Start of TASK INPUT

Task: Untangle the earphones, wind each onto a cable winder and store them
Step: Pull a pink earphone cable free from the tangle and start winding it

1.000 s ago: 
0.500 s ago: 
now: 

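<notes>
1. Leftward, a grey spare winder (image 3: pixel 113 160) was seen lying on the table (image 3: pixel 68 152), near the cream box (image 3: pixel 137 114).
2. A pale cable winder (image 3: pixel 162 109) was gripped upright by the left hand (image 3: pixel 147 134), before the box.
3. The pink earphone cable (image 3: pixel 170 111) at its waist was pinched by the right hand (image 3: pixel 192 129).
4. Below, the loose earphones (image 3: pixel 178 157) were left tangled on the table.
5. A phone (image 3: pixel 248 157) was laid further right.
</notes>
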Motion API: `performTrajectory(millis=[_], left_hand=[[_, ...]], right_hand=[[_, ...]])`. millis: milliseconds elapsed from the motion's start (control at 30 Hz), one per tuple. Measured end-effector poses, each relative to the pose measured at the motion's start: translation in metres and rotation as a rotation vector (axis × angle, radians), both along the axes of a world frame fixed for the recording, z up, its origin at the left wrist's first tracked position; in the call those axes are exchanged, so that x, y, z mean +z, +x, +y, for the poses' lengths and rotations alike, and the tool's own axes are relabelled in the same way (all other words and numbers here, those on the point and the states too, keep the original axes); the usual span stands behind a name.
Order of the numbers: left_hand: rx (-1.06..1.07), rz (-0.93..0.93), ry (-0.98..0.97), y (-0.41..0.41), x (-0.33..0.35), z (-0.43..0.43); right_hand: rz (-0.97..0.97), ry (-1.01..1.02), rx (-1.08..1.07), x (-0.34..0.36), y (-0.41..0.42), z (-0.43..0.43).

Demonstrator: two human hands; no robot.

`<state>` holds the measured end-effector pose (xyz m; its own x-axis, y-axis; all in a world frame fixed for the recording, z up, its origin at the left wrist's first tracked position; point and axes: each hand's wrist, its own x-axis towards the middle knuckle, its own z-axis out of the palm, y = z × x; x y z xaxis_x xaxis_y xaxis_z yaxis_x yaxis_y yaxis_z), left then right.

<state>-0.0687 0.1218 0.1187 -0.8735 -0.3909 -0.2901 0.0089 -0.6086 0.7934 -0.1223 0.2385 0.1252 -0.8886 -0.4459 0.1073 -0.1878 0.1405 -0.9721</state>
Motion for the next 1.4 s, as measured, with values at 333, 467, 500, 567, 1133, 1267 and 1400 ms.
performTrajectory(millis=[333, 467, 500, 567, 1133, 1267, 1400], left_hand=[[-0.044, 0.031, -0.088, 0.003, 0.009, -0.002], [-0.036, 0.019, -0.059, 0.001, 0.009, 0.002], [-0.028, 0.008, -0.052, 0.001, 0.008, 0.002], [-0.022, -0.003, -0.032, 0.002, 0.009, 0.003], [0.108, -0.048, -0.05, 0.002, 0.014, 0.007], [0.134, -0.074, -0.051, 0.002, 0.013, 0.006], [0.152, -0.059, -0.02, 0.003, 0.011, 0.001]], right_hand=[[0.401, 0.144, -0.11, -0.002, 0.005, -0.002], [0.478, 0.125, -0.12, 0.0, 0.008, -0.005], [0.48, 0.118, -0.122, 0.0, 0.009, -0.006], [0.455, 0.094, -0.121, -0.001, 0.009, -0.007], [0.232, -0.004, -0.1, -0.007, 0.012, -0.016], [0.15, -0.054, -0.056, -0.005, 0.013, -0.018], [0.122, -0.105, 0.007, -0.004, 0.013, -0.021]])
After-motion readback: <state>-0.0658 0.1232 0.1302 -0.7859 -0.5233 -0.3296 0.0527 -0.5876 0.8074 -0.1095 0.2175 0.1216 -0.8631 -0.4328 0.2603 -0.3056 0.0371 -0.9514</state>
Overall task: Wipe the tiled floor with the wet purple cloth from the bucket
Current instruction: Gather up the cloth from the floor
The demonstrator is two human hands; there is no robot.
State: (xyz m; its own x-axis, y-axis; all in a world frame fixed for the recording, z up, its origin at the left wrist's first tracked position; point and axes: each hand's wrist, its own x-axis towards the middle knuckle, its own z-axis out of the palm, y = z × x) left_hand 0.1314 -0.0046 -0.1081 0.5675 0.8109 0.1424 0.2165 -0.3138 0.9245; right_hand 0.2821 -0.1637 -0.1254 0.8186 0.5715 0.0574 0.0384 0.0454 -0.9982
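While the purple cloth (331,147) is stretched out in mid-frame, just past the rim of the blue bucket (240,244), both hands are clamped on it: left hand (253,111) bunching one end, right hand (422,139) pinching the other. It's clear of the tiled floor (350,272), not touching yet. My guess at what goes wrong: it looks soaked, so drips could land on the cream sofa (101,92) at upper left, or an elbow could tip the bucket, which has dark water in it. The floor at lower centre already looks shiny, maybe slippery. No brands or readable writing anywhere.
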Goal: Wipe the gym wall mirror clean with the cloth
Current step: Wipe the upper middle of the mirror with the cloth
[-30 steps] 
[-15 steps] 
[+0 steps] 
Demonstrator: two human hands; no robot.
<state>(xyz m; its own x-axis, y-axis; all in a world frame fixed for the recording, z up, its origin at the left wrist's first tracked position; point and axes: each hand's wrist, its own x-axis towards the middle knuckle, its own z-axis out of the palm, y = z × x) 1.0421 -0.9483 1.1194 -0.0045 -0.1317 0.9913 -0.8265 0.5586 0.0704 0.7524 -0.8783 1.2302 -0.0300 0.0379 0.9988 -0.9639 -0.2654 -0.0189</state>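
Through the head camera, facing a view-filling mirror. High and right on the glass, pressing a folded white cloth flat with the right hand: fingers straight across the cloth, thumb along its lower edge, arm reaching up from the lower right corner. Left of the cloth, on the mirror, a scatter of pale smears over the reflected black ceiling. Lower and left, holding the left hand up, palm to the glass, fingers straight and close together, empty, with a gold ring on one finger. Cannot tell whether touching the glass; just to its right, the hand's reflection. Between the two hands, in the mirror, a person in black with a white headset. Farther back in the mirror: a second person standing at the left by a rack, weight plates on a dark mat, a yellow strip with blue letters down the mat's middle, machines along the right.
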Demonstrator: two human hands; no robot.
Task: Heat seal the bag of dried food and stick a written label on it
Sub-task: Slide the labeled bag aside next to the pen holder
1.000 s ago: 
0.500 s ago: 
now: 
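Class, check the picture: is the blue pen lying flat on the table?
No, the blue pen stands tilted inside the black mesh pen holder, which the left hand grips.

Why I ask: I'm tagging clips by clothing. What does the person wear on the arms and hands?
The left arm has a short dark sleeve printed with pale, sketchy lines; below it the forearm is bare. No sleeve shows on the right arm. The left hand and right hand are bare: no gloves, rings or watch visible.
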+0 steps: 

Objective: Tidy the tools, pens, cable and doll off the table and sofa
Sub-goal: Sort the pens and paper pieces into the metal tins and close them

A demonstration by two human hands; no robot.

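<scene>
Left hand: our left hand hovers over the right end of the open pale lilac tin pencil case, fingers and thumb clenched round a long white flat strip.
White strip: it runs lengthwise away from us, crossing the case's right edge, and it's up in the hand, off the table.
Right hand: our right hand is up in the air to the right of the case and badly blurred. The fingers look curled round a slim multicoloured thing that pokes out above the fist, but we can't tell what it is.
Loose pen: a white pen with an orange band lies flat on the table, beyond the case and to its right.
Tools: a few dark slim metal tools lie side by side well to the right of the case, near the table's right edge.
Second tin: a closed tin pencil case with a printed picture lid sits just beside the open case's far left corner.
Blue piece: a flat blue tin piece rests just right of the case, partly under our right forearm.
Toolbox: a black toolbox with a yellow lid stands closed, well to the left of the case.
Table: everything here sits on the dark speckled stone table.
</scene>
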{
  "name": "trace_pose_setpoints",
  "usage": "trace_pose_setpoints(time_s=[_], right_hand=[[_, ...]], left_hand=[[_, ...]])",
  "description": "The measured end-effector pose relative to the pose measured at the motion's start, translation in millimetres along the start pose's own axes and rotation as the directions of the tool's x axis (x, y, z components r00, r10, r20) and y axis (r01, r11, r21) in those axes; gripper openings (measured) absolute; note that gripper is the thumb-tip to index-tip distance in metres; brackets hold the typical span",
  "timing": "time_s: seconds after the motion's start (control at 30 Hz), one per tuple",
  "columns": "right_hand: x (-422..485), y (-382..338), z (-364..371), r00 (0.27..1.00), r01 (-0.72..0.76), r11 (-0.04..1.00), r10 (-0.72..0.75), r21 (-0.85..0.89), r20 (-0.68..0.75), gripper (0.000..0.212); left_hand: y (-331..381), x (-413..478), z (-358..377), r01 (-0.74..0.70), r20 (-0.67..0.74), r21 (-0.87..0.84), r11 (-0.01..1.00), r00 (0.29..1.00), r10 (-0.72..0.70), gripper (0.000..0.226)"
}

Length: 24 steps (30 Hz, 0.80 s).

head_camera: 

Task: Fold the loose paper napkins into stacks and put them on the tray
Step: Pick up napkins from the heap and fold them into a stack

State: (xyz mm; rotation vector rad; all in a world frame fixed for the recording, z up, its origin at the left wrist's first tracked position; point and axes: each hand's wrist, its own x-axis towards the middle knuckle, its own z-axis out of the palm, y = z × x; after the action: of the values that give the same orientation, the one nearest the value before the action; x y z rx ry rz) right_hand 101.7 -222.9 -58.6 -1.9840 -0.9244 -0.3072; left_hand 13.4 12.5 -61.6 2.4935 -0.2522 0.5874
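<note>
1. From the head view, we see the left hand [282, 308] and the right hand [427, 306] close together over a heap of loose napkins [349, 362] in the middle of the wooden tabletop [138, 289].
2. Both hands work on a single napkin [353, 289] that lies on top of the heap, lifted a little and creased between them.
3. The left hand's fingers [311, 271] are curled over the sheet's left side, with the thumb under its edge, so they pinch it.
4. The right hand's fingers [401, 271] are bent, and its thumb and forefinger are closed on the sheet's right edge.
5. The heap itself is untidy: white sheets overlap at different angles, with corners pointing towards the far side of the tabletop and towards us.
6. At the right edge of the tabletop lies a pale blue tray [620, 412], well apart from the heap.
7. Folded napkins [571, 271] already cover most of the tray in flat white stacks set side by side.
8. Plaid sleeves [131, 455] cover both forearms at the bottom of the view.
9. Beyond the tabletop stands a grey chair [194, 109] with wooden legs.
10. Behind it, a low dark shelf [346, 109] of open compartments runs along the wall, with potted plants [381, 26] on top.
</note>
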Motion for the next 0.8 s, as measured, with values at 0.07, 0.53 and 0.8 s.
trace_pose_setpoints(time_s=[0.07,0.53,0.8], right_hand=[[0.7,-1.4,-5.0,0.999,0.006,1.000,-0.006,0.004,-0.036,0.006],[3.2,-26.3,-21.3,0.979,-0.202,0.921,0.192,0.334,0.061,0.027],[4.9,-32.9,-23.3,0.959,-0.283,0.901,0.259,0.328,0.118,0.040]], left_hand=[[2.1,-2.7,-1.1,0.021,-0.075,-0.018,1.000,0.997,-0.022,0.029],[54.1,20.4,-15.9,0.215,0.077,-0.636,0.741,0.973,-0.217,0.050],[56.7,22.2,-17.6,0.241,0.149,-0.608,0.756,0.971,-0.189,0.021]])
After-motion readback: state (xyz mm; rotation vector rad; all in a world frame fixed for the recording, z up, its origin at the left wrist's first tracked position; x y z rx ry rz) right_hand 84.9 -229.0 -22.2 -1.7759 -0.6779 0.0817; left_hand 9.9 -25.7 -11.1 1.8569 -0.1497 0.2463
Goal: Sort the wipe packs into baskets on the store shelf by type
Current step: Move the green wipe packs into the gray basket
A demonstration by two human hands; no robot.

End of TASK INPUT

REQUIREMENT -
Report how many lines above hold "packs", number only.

RESPONSE TO THE EXERCISE -
2